* **EXERCISE REQUIREMENTS**
Print, exactly as they appear, only the lines from the line that contains "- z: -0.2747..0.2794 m" through the end of the listing.

* **DATASET EXCERPT**
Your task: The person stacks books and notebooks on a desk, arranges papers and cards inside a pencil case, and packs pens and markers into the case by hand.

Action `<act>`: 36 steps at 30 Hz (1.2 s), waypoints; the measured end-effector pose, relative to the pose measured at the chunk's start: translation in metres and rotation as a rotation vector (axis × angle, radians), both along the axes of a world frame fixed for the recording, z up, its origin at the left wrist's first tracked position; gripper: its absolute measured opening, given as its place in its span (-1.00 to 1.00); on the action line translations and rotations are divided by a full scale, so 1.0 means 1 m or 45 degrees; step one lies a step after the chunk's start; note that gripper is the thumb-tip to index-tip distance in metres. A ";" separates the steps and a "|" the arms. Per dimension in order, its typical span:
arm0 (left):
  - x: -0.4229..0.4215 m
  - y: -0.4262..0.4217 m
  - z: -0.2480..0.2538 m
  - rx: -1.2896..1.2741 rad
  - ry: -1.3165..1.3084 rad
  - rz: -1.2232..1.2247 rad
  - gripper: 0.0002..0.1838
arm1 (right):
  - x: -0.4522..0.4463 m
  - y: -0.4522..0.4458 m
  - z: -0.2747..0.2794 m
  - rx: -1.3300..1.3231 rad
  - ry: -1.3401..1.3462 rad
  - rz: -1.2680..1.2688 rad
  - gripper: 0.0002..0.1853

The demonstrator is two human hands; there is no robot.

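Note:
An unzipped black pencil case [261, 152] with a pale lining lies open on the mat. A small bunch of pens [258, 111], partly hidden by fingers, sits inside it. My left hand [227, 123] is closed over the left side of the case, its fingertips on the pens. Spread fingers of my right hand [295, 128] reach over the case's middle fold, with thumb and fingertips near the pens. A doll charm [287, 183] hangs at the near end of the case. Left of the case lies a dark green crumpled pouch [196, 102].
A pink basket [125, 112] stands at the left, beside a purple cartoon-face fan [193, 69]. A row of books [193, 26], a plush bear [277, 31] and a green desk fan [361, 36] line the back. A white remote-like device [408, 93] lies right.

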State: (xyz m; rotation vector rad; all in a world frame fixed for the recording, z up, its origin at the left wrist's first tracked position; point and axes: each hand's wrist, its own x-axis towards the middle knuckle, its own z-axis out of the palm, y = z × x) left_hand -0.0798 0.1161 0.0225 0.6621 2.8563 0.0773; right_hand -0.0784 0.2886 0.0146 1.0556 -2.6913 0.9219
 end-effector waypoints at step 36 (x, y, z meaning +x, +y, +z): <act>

* **RESPONSE TO THE TASK**
  - z: -0.2747..0.2794 m
  - rx: -1.3300..1.3231 rad
  - ry: -1.3401..1.3462 rad
  - rz: -1.2680..1.2688 rad
  - gripper: 0.0002..0.1853

The demonstrator is two human hands; there is no robot.

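Note:
An unzipped black pencil case [261, 152] with a pale lining lies open on the mat. A small bunch of pens [258, 111], partly hidden by fingers, sits inside it. My left hand [227, 123] is closed over the left side of the case, its fingertips on the pens. Spread fingers of my right hand [295, 128] reach over the case's middle fold, with thumb and fingertips near the pens. A doll charm [287, 183] hangs at the near end of the case. Left of the case lies a dark green crumpled pouch [196, 102].
A pink basket [125, 112] stands at the left, beside a purple cartoon-face fan [193, 69]. A row of books [193, 26], a plush bear [277, 31] and a green desk fan [361, 36] line the back. A white remote-like device [408, 93] lies right.
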
State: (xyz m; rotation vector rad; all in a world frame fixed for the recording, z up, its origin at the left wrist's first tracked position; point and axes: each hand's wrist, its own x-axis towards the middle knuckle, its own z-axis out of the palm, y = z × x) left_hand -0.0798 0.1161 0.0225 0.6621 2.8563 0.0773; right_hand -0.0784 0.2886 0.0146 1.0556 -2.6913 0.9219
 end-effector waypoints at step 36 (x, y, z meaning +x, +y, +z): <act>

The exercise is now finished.